Wednesday, February 28, 2007

our song

Wednesday, February 28, 2007
music was always a major factor. there is never a song that perfectly fits the situation you're thinking about. for example, a girl could be in a 'romeo and juliet' fitting... and think that 'how deep is your love' is the perfect song for her relationship. but then there's the line "and you may not think i care for you..." which doesnt fit. because she knows how much her boyfriend does care for her.

ok a bit of a detailed example. but it's basically that - a song cannot simply be a couple's "song". because somehow a line will not fit in with the history.

much like a song, no "love" is perfect. there is always something that does not make it easy.

in my last relationship, the imperfections were the struggles that ended up making us stronger. in the three years that we shared, it kept us going. but in the end, after all we went through, it still drove us apart.

so now, as a single person reflecting on her past "life", i start to wonder... was it worth it? well... yes. but would i do it all again? probably not.

what's the point of fighting for one another if in the end, you're just going to get hurt anyway?

"..although we've come to the end of the road, still i can't let go. it's unnatural, you belong to me, i belong to you.."

Saturday, February 24, 2007

random hookups

Saturday, February 24, 2007
Being single is fun. I get to meet interesting people. I do what I want, whenever I feel like it. I spend most of my money on myself (which I do). I get to have random hookups.

But I'm starting to wonder about the past "hookups" I've had lately. I have yet to experience a "good" hookup. What exactly defines a good hookup? Well, for one thing, I would hope it all goes smoothly. No awkward small talk during the act. No weird noises or odd habits coming out of the other person.

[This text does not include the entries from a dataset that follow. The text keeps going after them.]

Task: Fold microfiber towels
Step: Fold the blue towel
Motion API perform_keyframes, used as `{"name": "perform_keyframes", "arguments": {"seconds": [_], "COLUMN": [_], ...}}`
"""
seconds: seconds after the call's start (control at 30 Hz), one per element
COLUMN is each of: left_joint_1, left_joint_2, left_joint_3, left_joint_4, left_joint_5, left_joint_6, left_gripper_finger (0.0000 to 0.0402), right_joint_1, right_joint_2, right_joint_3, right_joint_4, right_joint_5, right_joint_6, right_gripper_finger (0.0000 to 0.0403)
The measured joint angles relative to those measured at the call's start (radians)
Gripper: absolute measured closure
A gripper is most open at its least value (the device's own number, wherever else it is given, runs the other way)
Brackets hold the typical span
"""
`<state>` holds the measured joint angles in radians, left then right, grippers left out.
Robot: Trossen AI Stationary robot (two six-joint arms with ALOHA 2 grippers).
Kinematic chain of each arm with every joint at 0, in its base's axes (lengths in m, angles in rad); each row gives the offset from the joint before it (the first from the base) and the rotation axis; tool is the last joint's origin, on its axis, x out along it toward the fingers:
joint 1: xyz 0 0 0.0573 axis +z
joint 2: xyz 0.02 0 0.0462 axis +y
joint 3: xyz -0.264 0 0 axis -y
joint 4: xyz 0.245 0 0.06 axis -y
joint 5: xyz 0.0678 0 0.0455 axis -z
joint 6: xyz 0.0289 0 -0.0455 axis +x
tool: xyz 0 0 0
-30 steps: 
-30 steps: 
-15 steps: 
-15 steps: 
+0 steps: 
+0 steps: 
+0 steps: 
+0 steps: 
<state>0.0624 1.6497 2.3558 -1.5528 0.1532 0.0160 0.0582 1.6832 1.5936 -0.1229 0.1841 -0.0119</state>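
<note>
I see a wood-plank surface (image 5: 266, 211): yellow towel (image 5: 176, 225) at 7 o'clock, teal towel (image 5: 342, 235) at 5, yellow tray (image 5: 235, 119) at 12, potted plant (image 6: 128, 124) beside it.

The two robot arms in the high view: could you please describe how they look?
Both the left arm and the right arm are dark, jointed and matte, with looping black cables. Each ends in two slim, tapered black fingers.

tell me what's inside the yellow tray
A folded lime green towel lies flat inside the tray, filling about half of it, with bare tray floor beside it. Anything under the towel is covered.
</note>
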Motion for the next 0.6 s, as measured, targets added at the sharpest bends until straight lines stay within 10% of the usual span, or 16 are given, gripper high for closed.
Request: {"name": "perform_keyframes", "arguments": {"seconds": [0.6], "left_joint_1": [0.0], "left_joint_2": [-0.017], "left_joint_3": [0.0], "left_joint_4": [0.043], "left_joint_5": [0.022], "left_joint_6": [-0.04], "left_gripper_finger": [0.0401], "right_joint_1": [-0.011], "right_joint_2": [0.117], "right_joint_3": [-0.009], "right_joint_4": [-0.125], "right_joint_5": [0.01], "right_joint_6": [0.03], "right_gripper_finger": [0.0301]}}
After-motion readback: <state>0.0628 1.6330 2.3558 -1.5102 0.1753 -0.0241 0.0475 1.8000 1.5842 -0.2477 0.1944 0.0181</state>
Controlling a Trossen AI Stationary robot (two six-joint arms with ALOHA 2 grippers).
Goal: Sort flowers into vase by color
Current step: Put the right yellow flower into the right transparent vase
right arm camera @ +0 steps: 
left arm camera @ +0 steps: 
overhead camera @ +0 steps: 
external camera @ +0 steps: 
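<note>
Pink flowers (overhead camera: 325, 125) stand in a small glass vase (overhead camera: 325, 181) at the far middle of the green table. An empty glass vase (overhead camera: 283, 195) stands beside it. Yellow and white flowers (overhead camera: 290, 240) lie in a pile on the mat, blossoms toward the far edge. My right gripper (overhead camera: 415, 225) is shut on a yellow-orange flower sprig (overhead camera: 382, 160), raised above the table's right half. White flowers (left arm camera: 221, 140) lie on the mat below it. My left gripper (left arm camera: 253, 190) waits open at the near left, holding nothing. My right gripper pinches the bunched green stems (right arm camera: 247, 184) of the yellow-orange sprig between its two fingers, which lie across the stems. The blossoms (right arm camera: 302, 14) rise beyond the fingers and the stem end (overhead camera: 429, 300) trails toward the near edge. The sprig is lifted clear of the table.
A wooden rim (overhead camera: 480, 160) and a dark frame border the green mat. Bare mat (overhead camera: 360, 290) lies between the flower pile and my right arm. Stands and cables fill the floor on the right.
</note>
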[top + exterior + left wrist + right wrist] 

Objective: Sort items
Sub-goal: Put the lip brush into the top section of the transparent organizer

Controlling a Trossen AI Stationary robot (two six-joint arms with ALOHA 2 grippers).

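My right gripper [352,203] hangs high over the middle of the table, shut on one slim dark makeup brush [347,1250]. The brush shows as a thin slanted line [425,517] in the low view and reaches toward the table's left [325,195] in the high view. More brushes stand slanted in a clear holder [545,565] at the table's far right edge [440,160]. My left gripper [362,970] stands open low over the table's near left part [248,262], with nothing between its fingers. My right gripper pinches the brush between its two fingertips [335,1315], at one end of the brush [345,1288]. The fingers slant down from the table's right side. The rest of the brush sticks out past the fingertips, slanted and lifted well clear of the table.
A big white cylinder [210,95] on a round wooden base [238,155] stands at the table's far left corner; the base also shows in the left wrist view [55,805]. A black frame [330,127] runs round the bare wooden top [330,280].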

I'm tired of faking interest in the guy as he kisses me with what he thinks are his best moves. I'm normally blunt about what's on my mind, but I just can't seem to "get what I want" from these guys...

I think I should give up on guys. Maybe that'll make them come crawling for me with better skills.

Thursday, February 22, 2007

starting over

Thursday, February 22, 2007
Ok I'm back to normal. No more hoping for a "miracle" or "fairy tale ending". Back to these amazing dates. And crushes that last a New York Minute hahaha

So this guy I met... at work... hmmm.... :wink:

And then there's this guy I've known... hmm... :shrug:

And then there's the older guy (well, they're all actually older, but that's how I've always known this guy)... well... I'm not sure what's the deal with this guy yet....


We'll see. We'll see.

I'm back in the game (^_*)

Tuesday, February 20, 2007

what if.

Tuesday, February 20, 2007
What if it's all happening for a reason?

What if the hopeless romantic in me hasn't died yet... and it's starting to grow again?

If that's the case, then I'm going to get hurt. again. And it's probably going to hurt more than ever.

For the first time since I found out he got into an (pretty bad but thank GOD not fatal) accident, I cried last night. And I cried today, after work. I was watching Grey's Anatomy (from last week)... and one character posed a question that has hit me all too often: "If I suddenly went missing or disappeared... would anyone notice?"

No, I'm not just looking for attention. I just got really, really emotional... and YES, I know it's not good for me... I know I need to suck it up and go back to being strong...

But I made a mistake. Or rather, I made a decision to change my lifestyle... again. I decided to step out of denial and fall back in love with someone who doesn't love me back.